Monday, April 20, 2009

Plastic Industry

Plastic is the general common term for a wide range of synthetic or semisynthetic organic amorphous solid materials suitable for the manufacture of industrial products. Plastics are typically polymers of high molecular weight, and may contain other substances to improve performance and/or reduce costs. There are two types of plastics, thermoplastic and thermoset. Thermoplastics, if exposed to heat, will melt in two to seven minutes. Thermosets will keep their shape until they are a charred, smoking mess. Some examples of thermoplastics are grocery bags, piano keys and some automobile parts.

The use of plastics is constrained chiefly by their organic chemistry, which seriously limits their hardness, density, and their ability to resist heat, organic solvents, oxidation, and ionizing radiation. In particular, most plastics will melt or decompose when heated to a few hundred celsius. While plastics can be made electrically conductive to some extent, they are still no match for metals like copper or aluminum. Plastics are still too expensive to replace wood, concrete and ceramic in bulky items like ordinary buildings, bridges, dams, pavement, railroad ties, etc.

Some plastics are partially crystalline and partially amorphous in molecular structure, giving them both a melting point (the temperature at which the attractive intermolecular forces are overcome) and one or more glass transitions (temperatures above which the extent of localized molecular flexibility is substantially increased). So-called semi-crystalline plastics include polyethylene, polypropylene, poly (vinyl chloride), polyamides (nylons), polyesters and some polyurethanes. Many plastics are completely amorphous, such as polystyrene and its copolymers, poly (methyl methacrylate), and all thermosets.
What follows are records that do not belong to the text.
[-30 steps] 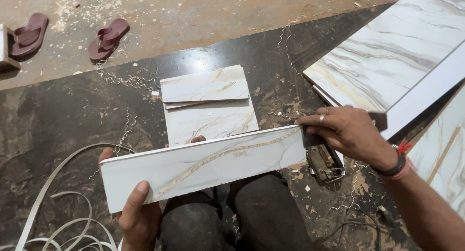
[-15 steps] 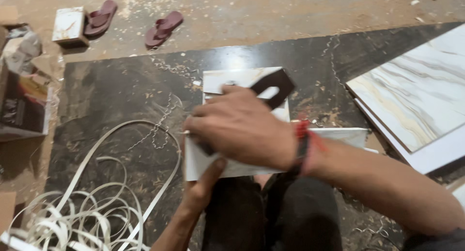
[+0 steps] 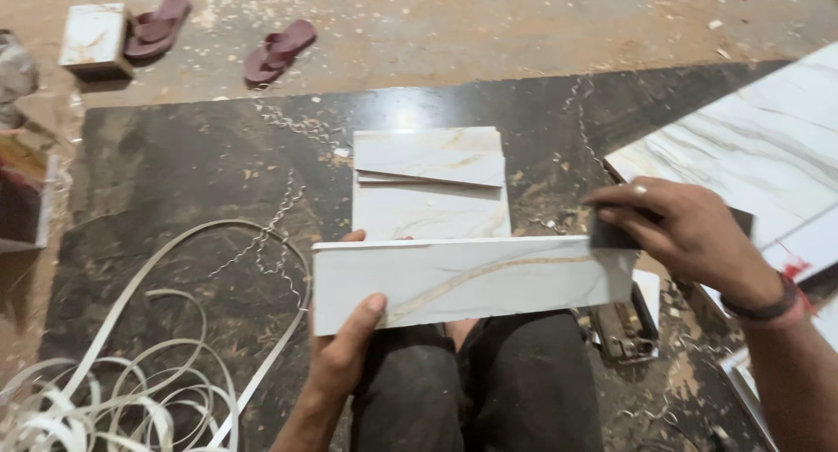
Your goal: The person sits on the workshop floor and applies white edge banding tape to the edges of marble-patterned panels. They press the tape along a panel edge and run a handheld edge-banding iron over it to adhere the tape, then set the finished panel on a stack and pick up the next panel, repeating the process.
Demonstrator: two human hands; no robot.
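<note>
Both hands are on the panel (image 3: pixel 471 277). Left hand (image 3: pixel 345 356) grips its left end; right hand (image 3: pixel 690 229), which has moved from the left to the right end, pinches a dark block (image 3: pixel 611 234) there.

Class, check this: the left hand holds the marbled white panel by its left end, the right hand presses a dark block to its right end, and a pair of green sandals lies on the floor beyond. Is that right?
One thing is wrong: the sandals are maroon, not green, as the head view shows. The rest stands: the left hand holds the panel by its left end, and the right hand presses the dark block to its right end.
</note>
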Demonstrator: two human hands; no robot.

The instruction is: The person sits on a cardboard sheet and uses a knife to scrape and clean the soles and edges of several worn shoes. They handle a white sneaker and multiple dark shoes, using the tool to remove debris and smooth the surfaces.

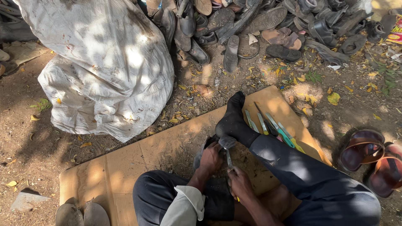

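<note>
I sit on a sheet of brown cardboard point(138, 163) with my socked foot point(233, 121) stretched out on it. My left hand point(210, 159) grips a dark worn shoe point(202, 149) pinned under that foot. My right hand point(239, 182) is closed on a thin metal blade tool point(229, 160) with a yellow handle end, its tip against the shoe beside the left hand.
Several hand tools with green and yellow handles point(274, 125) lie on the cardboard beyond my foot. A big white sack point(100, 62) stands at the left. A heap of old shoes point(268, 25) fills the top. Brown sandals point(372, 159) lie at the right, grey soles point(81, 214) bottom left.
</note>
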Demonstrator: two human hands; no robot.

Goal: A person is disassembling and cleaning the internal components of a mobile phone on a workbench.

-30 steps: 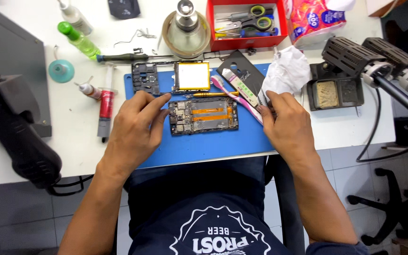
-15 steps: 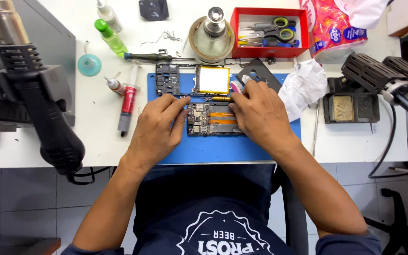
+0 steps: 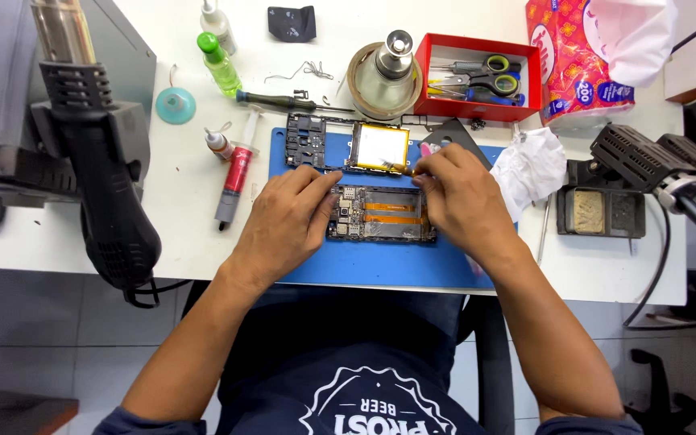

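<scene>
An opened phone body [image 3: 382, 214] with orange flex cables lies on a blue work mat [image 3: 380, 262]. My left hand [image 3: 287, 221] rests on its left end, fingers pressing the frame. My right hand [image 3: 459, 197] covers its right end and pinches a thin tool [image 3: 396, 168] whose tip points left, toward a yellow-faced battery [image 3: 379, 147] just behind the phone. A black inner frame part [image 3: 306, 140] lies left of the battery.
A hot-air gun [image 3: 106, 185] in its stand sits at the left. A red-labelled syringe tube [image 3: 234, 179], green bottle [image 3: 220, 64] and screwdriver [image 3: 279, 101] lie behind the mat. A red tray of scissors [image 3: 477, 76], crumpled tissue [image 3: 529, 169] and soldering stand [image 3: 606, 211] are at the right.
The view has shifted so the bench sits lower and further right in frame. My right hand moved from the tissue onto the phone's right end and now holds the thin tool.
</scene>
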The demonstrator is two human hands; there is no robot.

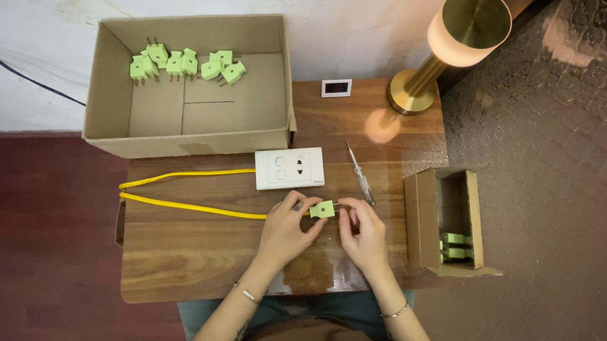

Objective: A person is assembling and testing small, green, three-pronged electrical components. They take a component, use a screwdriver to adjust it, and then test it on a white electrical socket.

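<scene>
Both hands pinch a green plug (322, 209) over the table (188, 249): left hand (287, 230) and right hand (363, 234) have fingers curled closed on it.

A small wooden table (187, 256) stands against a wall. At its far left sits a large open cardboard box (110, 95) with a row of plug adapters (186, 64) along its far side. Just before the box, near the table's middle, lies a wall socket plate (290, 167); a cable (179, 188) loops leftward from it. A screwdriver (359, 174) lies right of the plate. Behind it sits a small display (336, 88), and a table lamp (438, 56) stands at the far right corner. A smaller open box (419, 222) at the right edge holds more adapters (456, 247). Nearest the viewer, the left hand (289, 230) and right hand (365, 235) meet on one adapter (323, 209).
</scene>
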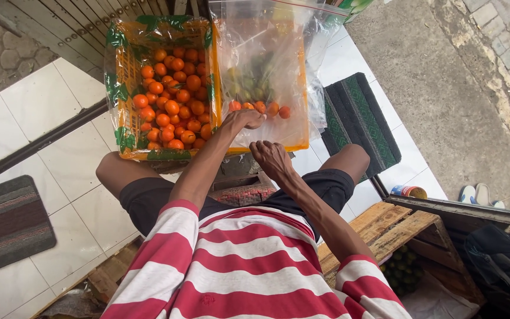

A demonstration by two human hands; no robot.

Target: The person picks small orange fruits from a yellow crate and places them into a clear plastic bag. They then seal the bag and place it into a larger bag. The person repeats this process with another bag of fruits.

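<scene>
Head view, looking straight down over a seated person in a red-and-white striped shirt (249,266) and black shorts (154,198), knees spread.

L hand (244,120): we note the L arm extended fwd and up from the shoulder, elbow nearly straight, wrist bent down at the near edge of the clear plastic bag (264,71). Fingers curled narrow at the bag's lower edge; we cannot tell whether they pinch the plastic or an orange. A row of small oranges (259,107) lies just beside the knuckles, inside the bag.

R hand (273,159): R arm runs diagonally from lower right, elbow bent, forearm angled inward. Hand is palm down, fingers loosely spread and drooping, sitting just below the bag's bottom edge and near the L hand, not touching it. It holds nothing that we can see.

Bag stands open-mouthed, upright over the right half of an orange plastic crate (126,77); dim greenish fruit (249,80) shows through it higher up. Crate's left half, lined w/ printed plastic film, is heaped w/ more small oranges (175,97).

Surroundings: white tiled floor (36,106); green-black mat (358,121) right of the crate; grey striped mat (7,221) at far left; wooden box (399,236) at the person's right; a small tin (408,191) beyond it.
</scene>
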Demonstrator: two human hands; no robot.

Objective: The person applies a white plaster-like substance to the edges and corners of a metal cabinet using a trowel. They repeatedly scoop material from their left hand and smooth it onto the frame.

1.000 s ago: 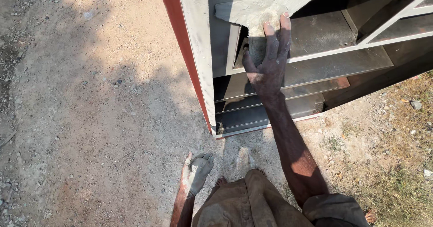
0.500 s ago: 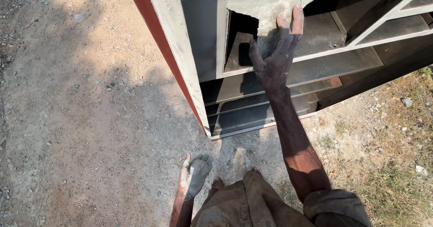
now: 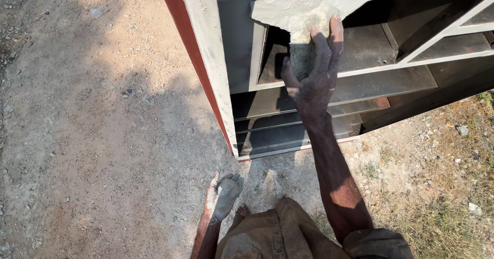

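The right hand (image 3: 312, 81) pressed a grey sanding block (image 3: 301, 58), fingers wrapped around it, against the putty patch (image 3: 298, 14) just above, upper centre; the left hand (image 3: 222, 196) hung open and empty.

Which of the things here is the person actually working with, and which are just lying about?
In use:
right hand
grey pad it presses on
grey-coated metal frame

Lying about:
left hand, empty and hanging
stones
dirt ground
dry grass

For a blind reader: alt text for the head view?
A right hand presses grey paste against the grey metal frame of a shelved structure. The left hand, paste-smeared and open, hangs low over the dirt ground.
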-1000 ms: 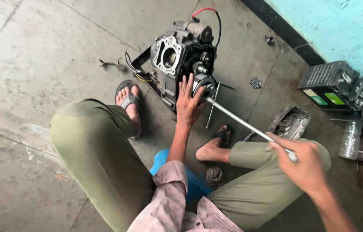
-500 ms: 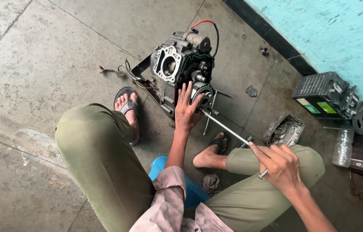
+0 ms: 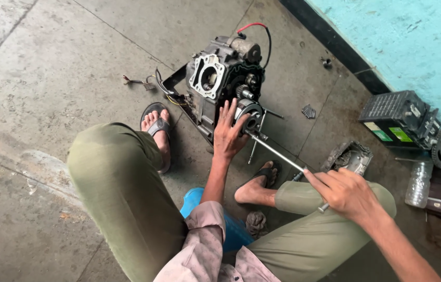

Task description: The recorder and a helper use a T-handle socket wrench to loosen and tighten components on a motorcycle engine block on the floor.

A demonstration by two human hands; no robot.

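Engine [image 3: 220,86] stands on the concrete floor [image 3: 48,68], far of the squatting person's knees. Left hand [image 3: 227,134] lies flat, fingers spread, bracing its clutch hub [image 3: 249,112]. Right hand [image 3: 347,194] is closed round a long wrench [image 3: 278,153] seated on the hub. Step judged: turning the hub fastener; it calls for a steady brace. Battery [image 3: 395,117] sits far right.

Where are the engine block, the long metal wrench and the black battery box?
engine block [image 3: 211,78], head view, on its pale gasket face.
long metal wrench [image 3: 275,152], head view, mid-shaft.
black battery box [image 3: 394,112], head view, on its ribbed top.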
Other plastics emerged in the prewar period, though some would not come into widespread use until after the war. By 1936, American, British, and German companies were producing Polymethyl methacrylate (PMMA), better known as acrylic glass. Although acrylics are now well known for their use in paints and synthetic fibers, such as fake furs, in their bulk form they are actually very hard and more transparent than glass, and are sold as glass replacements under trade names such as "Perspex", "Plexiglas" and "Lucite". These were used to build aircraft canopies during the war, and its main application now is large illuminated signs such as are used in shop fronts or inside large stores, and for the manufacture of vacuum-formed bath-tubs.